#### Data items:
-.-.-

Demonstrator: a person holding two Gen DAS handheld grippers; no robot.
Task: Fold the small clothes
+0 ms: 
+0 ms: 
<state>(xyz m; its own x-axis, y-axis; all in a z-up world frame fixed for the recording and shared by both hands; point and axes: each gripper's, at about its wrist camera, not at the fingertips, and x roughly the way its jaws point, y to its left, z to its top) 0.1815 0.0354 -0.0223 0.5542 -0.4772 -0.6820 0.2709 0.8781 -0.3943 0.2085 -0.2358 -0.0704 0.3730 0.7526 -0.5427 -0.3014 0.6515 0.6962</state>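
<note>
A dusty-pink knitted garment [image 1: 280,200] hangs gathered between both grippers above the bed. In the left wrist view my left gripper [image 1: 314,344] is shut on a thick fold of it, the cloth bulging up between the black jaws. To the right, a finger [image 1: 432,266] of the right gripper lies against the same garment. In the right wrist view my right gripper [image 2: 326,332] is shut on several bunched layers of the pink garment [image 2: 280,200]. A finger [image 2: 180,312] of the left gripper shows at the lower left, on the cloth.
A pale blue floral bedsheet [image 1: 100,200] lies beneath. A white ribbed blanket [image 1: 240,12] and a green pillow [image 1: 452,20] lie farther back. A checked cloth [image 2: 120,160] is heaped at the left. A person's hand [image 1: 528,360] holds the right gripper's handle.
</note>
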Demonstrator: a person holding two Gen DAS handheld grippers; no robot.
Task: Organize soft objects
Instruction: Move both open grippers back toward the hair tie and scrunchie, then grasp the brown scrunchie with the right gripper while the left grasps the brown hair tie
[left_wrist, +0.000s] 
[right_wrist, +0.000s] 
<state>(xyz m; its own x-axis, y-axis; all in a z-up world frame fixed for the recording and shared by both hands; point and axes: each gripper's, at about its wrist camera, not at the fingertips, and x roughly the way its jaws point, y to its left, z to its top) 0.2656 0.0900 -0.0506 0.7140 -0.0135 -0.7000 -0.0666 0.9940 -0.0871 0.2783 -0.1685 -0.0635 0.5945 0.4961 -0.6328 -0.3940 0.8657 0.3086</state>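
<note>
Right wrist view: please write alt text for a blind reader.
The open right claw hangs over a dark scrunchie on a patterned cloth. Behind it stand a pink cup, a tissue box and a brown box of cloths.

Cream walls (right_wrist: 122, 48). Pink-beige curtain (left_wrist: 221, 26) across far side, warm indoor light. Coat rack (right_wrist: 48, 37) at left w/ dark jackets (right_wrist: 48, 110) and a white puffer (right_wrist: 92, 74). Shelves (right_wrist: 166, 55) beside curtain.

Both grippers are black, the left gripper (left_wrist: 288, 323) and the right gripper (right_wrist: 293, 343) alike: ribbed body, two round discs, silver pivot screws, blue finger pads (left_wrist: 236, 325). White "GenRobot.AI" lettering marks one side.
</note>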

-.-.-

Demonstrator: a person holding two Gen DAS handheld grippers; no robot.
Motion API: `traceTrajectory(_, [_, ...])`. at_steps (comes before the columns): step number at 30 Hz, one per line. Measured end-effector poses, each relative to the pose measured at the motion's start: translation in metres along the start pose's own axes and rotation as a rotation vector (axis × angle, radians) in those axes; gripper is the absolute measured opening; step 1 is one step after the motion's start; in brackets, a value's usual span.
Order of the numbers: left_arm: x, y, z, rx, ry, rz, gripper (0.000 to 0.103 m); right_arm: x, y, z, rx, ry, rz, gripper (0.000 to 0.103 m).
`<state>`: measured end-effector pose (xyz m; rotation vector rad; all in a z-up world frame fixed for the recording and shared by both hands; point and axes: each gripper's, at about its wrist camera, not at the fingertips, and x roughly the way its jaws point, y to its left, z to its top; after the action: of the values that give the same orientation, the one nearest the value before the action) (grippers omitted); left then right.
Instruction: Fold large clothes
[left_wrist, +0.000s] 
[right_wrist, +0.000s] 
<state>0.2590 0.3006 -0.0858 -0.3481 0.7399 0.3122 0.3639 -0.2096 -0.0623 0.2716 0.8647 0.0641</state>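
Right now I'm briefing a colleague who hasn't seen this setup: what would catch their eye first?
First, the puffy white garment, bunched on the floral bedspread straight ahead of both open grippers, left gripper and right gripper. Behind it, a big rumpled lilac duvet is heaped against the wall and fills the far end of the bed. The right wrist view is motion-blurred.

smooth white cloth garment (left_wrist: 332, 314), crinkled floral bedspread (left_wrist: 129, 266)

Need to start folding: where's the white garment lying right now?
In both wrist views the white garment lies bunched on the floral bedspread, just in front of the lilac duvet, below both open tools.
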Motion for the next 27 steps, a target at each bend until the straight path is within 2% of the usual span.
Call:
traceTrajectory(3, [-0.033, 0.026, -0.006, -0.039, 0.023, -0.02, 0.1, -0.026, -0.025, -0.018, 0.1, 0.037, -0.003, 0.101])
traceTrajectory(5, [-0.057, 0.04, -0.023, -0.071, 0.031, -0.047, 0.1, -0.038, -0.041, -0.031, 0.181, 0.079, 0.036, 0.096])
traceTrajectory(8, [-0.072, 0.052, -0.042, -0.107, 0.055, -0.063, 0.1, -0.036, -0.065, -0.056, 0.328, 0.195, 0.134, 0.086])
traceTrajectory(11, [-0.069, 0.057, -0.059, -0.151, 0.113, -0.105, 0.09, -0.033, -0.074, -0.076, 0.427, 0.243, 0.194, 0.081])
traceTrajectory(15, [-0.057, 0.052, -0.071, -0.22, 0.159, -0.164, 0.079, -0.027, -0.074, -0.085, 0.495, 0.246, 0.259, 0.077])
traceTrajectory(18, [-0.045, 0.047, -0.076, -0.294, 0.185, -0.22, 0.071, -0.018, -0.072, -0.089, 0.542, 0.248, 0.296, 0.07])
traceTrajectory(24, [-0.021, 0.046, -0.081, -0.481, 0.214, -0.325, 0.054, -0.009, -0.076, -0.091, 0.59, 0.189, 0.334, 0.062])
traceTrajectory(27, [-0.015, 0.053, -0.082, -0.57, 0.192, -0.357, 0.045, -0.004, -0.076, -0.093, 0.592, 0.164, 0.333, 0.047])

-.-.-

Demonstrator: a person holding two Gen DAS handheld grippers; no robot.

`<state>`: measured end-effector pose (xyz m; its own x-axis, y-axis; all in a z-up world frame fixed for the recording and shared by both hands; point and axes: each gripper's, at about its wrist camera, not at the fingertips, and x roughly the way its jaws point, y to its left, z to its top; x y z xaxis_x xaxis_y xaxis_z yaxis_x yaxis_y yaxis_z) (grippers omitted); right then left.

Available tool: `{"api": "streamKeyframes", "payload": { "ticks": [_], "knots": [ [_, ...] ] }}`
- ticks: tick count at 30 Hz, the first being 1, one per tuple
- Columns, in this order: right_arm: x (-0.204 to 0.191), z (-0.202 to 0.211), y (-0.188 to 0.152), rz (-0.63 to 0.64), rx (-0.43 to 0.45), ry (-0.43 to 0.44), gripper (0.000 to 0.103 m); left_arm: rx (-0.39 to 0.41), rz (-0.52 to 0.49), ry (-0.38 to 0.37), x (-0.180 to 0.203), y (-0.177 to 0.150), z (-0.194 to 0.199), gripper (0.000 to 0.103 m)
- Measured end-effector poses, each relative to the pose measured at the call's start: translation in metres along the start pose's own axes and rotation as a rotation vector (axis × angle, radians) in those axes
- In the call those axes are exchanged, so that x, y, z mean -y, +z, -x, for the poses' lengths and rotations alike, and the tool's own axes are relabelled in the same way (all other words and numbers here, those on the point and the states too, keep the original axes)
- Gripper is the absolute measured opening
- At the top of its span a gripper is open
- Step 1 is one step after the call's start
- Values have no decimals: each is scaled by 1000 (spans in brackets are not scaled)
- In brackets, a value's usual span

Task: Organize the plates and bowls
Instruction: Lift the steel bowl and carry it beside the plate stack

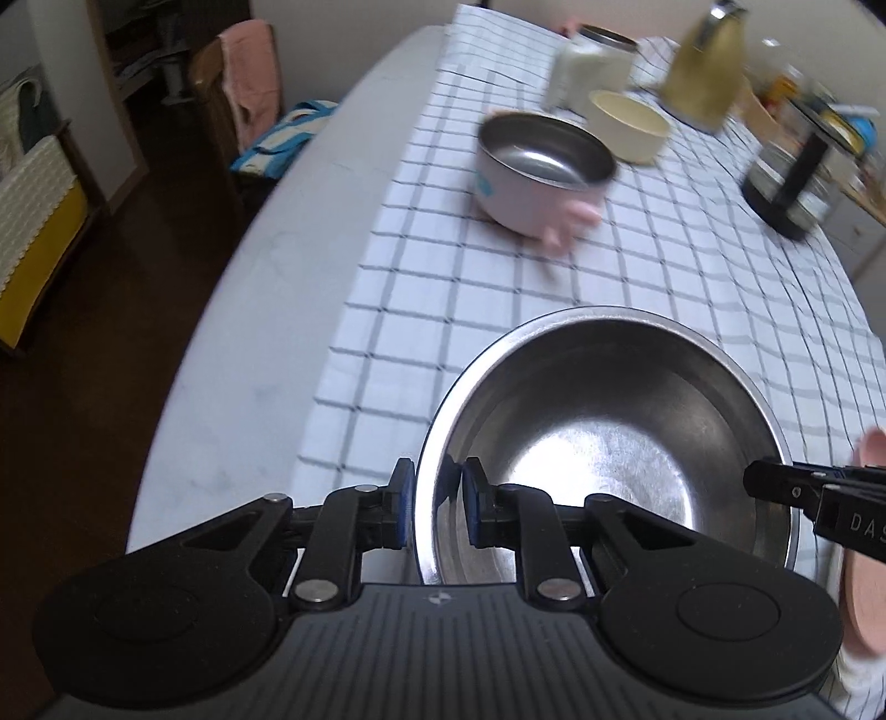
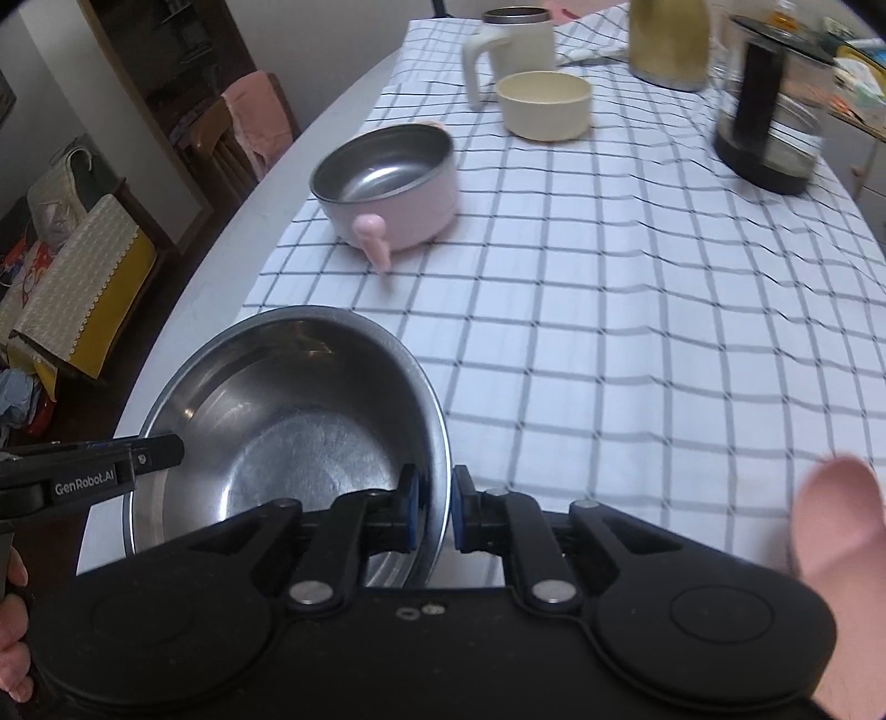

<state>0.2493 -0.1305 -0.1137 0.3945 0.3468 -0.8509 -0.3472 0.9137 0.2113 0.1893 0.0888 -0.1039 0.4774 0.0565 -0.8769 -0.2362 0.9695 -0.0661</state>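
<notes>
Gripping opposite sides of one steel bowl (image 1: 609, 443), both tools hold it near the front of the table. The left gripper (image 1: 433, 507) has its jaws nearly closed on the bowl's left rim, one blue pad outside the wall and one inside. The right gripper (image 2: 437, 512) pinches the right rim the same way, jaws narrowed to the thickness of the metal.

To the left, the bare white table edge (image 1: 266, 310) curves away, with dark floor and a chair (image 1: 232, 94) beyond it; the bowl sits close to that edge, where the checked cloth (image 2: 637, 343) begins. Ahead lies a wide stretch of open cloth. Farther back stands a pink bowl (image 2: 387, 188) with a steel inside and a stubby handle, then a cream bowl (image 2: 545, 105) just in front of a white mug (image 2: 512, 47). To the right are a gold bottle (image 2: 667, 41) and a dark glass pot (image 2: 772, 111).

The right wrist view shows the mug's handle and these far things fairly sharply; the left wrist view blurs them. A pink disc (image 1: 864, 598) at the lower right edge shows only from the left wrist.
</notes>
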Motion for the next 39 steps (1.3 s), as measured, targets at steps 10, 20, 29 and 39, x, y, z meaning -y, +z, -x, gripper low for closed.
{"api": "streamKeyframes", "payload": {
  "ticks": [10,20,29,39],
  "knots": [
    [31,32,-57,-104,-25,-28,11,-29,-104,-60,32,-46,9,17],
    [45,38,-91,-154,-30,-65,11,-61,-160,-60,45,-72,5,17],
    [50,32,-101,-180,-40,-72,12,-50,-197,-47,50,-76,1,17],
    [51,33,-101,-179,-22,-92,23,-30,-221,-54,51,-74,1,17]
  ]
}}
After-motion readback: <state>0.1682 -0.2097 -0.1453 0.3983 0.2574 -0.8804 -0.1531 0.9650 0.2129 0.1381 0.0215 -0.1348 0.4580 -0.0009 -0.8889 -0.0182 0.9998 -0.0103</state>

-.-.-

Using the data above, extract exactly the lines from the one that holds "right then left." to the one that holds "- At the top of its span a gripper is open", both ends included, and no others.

`<state>`: measured end-effector pose (xyz m; its own x-axis, y-axis; all in a z-up world frame fixed for the recording and shared by both hands; point and axes: each gripper's, at about its wrist camera, not at the fingertips, and x roughly the way its jaws point, y to its left, z to its top; x y z xaxis_x xaxis_y xaxis_z yaxis_x yaxis_y yaxis_z) (grippers omitted); right then left.

Available tool: `{"api": "streamKeyframes", "payload": { "ticks": [_], "knots": [ [_, ...] ] }}`
- ticks: tick count at 30 Hz, the first being 1, one per tuple
- Columns, in this order: right_arm: x (-0.204 to 0.191), z (-0.202 to 0.211), y (-0.188 to 0.152), rz (-0.63 to 0.64), rx (-0.43 to 0.45), ry (-0.43 to 0.44), gripper (0.000 to 0.103 m); left_arm: rx (-0.39 to 0.41), rz (-0.52 to 0.49), ry (-0.38 to 0.37), x (-0.180 to 0.203), y (-0.177 to 0.150), z (-0.194 to 0.199), gripper (0.000 to 0.103 m)
- Measured end-effector poses, each relative to the pose measured at the call's start: translation in metres along the start pose's own axes and rotation as a rotation vector (axis × angle, radians) in those axes
- In the call those axes are exchanged, so that x, y, z mean -y, +z, -x, for the poses' lengths and rotations alike, and the tool's own axes are relabelled in the same way (all other words and numbers here, those on the point and the states too, keep the original axes)
- Gripper is the absolute measured opening
- At the top of its span a gripper is open

This output is now finished.